▶ _PROBLEM TO SOLVE_
Your job is to set down the stretch of entries that opens with the line containing "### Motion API" and closes with the line containing "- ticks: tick". Keep both end lines, copy each exactly, and add nothing.

▶ _THE DATA_
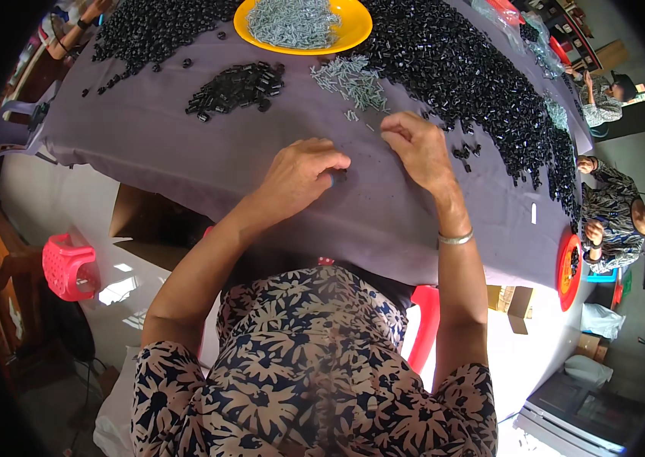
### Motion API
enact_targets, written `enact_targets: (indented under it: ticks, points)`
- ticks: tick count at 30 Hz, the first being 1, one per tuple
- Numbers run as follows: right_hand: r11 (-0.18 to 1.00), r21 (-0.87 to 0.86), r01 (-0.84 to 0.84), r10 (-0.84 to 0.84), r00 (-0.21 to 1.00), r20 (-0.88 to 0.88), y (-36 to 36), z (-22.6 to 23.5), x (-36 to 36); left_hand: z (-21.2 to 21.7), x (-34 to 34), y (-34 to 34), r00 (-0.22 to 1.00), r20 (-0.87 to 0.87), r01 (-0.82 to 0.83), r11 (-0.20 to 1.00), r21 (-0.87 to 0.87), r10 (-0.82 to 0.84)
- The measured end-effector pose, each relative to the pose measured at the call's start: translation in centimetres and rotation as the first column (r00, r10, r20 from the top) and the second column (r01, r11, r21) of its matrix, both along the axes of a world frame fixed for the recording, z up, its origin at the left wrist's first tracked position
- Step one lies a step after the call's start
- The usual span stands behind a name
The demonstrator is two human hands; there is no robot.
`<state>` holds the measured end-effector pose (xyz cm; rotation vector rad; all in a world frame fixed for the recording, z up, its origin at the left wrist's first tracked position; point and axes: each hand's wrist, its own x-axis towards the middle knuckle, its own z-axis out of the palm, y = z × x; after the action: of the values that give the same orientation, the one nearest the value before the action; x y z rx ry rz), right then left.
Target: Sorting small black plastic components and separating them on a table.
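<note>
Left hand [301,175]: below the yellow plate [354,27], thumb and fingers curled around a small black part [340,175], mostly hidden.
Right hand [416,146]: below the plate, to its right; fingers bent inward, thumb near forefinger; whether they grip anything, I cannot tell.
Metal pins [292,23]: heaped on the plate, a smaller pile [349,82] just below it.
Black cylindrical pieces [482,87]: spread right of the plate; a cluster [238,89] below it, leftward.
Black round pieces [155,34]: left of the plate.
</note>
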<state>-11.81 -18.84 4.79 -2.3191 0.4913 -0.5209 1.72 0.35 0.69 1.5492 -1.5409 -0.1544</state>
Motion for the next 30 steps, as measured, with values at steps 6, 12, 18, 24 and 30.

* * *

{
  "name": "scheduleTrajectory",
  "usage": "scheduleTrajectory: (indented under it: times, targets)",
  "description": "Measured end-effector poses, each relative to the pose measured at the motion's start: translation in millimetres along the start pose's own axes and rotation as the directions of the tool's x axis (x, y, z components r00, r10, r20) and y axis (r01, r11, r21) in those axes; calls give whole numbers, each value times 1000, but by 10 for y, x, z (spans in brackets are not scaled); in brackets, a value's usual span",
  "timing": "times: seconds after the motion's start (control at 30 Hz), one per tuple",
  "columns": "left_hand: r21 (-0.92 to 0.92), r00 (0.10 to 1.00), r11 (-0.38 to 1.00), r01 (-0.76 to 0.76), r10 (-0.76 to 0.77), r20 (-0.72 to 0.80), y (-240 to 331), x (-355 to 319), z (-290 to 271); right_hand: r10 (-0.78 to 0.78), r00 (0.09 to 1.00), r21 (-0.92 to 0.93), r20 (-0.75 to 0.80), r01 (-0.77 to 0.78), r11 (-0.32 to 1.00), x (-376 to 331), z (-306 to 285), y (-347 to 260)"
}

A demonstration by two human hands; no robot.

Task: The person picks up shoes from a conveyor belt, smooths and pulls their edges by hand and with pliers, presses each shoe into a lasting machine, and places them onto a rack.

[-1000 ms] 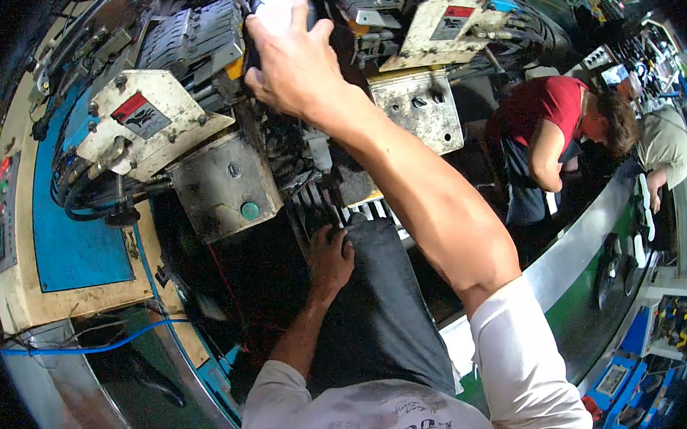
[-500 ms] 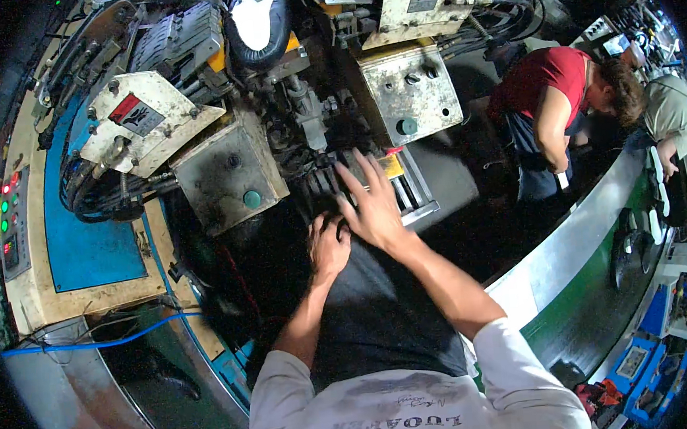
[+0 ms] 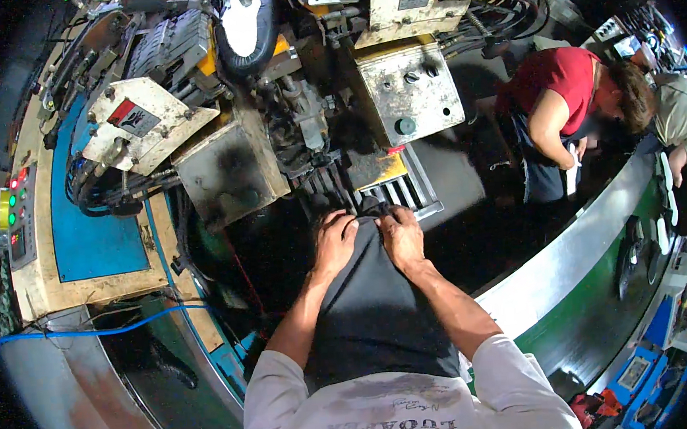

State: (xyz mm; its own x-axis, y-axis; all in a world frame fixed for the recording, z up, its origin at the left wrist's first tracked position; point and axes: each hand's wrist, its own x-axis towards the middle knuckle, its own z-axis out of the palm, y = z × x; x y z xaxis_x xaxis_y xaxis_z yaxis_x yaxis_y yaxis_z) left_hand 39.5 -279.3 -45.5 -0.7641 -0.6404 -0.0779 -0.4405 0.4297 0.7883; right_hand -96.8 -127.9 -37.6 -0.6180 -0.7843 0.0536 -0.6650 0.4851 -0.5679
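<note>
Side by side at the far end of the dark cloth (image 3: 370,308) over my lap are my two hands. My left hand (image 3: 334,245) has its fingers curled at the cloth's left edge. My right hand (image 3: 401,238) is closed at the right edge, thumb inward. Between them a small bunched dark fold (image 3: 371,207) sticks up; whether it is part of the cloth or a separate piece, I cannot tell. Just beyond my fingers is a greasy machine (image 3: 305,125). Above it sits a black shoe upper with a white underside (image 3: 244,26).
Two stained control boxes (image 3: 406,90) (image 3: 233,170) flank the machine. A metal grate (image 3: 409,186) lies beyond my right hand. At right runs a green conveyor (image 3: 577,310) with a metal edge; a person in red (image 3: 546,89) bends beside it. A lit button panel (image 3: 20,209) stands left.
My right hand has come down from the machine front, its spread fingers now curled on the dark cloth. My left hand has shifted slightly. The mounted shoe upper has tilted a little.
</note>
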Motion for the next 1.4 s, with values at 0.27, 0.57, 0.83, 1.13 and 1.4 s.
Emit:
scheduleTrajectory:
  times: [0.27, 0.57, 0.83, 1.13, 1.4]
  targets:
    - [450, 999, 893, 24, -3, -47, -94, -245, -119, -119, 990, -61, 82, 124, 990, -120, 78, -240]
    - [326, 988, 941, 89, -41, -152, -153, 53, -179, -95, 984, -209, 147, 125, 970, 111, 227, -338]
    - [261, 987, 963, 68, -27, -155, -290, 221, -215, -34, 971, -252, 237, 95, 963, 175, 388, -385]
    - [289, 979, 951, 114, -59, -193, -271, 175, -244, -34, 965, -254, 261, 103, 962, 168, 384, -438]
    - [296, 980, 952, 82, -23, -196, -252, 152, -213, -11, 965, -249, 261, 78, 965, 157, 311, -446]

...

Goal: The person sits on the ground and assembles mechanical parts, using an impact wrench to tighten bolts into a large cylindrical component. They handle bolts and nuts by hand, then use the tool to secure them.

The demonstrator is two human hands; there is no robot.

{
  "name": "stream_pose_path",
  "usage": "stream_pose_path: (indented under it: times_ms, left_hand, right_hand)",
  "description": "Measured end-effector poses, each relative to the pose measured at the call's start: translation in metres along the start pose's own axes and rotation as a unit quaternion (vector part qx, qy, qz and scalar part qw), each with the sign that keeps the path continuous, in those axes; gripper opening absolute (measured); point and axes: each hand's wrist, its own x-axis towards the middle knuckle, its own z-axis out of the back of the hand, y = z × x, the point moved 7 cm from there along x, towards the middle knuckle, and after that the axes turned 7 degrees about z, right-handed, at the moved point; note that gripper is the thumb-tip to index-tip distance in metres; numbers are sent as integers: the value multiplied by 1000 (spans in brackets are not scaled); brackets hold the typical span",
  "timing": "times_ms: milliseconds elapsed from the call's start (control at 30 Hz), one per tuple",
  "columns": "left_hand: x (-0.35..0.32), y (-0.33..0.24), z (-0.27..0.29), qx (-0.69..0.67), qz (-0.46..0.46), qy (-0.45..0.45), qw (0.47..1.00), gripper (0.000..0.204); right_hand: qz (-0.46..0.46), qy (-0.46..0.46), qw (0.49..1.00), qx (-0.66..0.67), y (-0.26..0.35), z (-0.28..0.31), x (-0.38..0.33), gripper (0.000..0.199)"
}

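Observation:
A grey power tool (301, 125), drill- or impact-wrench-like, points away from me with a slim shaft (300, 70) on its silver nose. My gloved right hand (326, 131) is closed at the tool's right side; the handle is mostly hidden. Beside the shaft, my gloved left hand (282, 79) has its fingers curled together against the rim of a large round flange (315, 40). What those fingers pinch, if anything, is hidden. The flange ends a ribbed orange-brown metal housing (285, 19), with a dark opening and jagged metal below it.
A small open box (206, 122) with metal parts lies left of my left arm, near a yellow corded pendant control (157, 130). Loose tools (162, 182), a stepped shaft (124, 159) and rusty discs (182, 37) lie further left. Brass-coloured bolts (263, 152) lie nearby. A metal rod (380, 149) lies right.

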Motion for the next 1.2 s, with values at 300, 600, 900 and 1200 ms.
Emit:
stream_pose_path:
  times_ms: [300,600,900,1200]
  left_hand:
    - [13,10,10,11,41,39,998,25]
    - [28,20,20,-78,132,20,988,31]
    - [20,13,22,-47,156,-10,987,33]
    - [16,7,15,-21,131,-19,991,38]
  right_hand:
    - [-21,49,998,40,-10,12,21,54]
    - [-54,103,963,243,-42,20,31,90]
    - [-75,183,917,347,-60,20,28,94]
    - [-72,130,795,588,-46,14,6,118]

▶ _ANSWER TO THE PROBLEM_
### Motion API
enact_targets, written `enact_targets: (indented under it: ticks, points)`
- ticks: tick count at 30 Hz, the first being 1, one per tuple

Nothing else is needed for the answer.